J'ai rencontré deux personnes agents de production industrielle, un de 37 ans ravi de son sort, me racontant comme il était malheureux chez le voisin d'en face, avec tous les plans licenciements (70 licenciements en même temps que le sien), avec la pression d'un grand groupe qui rachetait une entreprise familiale à échelle humaine, avec une dégradation du climat social et de santé mentale des "anciens" contre les "nouveaux". Alors, pour lui, ce boulot, génial. Le suivant, même entreprise, mais 23 ans, célibataire, plutôt en intérim pour rester un peu "nomade", disant pis que pendre de cette entreprise, dangereuse, sale, où on est mal traités et malpayés, etc. ...et même s'il lui proposent un CDI, il n'en veut surtout pas. Je veux introduire ici la subjectivité par rapport au travail, chacun son sens du travail, chacun vit avec ses expériences antérieures, ses exigences, ses besoins. Je les respecte tous les deux, j'ai noté les anomalies, et je ferai mon enquête pour avoir une idée du réel, de mon réel à moi, avec ma propre subjectivité. Par contre, il y a une chose que je pense profondément, c'est que les deux ont raison. Question de point de vue. Ma mission n'est pas de juger ce qui m'est livré avec d'ailleurs beaucoup de confiance, mais plutôt de sentir si leur santé est en danger du point de vue de la santé mentale, et sur le plan des risques, d'aller voir. J'irai.

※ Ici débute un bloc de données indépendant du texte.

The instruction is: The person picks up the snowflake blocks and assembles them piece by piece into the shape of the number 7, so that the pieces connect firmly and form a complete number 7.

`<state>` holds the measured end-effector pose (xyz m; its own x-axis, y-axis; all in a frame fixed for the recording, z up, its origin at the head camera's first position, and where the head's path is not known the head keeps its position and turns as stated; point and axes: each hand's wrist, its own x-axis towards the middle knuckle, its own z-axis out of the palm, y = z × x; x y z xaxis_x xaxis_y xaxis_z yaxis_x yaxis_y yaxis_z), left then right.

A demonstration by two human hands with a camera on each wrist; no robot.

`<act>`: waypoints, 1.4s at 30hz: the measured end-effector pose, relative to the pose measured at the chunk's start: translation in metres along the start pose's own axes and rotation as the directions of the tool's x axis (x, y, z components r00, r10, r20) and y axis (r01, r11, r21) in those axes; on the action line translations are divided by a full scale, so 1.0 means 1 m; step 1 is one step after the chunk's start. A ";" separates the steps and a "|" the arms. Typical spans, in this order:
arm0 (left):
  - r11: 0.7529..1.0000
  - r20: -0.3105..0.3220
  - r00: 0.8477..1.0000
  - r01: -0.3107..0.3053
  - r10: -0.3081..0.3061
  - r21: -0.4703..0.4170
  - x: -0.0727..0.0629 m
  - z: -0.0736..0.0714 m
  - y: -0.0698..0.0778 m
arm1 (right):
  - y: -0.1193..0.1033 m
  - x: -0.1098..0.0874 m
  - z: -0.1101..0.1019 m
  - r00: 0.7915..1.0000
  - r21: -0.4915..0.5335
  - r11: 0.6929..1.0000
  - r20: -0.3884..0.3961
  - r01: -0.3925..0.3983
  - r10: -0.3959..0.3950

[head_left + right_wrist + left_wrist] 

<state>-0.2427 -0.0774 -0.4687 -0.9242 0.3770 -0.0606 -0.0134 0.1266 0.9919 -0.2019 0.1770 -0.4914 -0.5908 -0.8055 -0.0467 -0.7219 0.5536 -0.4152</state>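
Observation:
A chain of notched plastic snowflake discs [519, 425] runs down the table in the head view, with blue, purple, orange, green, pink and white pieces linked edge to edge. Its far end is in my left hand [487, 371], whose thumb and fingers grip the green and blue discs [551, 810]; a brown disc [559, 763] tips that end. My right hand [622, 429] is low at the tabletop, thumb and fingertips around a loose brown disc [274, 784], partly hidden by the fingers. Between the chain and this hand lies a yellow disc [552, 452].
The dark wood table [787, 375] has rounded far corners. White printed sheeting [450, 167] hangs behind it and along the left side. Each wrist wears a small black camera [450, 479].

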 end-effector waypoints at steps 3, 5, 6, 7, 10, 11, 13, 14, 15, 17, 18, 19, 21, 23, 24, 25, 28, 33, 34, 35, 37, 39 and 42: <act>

Et le soir, cerise sur le gateau, appel de collègues pour un congrès de médecins du travail, histoire de contruire un métier ensemble, yeeeees !
03 octobre 2005
Intérimaires...
Cette semaine, je dois voir des intérimaires, mais quid d'un vrai rôle de conseiller en santé au travail? Quelle connaissance réelle des postes et des entreprises ? Quelle validité de l'aptitude (qui de doute façon est quand même discutable) ?
Je sais que les intérimaires ont des statuts précaires, qu'ils sont généralement ceux à qui arrivent les accidents, non seulement parce que parfois, ils ne connaissent pas bien le poste, ça c'est la raison apparente qui arrange bien tout le monde. Mais en fait, on se doute bien que celui qui est le dernier arrivé, qui n'est là que depuis deux jours, ne va pas forcément avoir tout ce que les autres ont à ce poste: consignes de sécurité, infos sur les produits, et même parfois, pas d'équipements de protection. Quand en plus, ils ne peuvent pas vraiment refuser d'executer des tâches, alors qui les défendra ?
Et le médecin du travail, lui, doit continuer de répéter blablabla que les consignes de sécurité, blabla. Non, je n'écrit pas "blabla" pour discréditer ce type de pratiques, il en faut, mais, pour quelle efficacité ? Quel désir réel de protection de la santé des salariés - même intérimaires ?
Quelle conduite à tenir ? Alors j'ai décidé d'aller voir les postes, mais je vais faire comment pour les voir vraiment, ces postes pour les intérimaires, est ce qu'on va me les montrer ? est ce que je peux visiter des entreprises dont je n'ai pas la charge en réel puisqu'elle sont confiées à d'autres médecins? Quel poids ? Quels interlocuteurs?
Bon, je commence demain, j'écrirai une suite.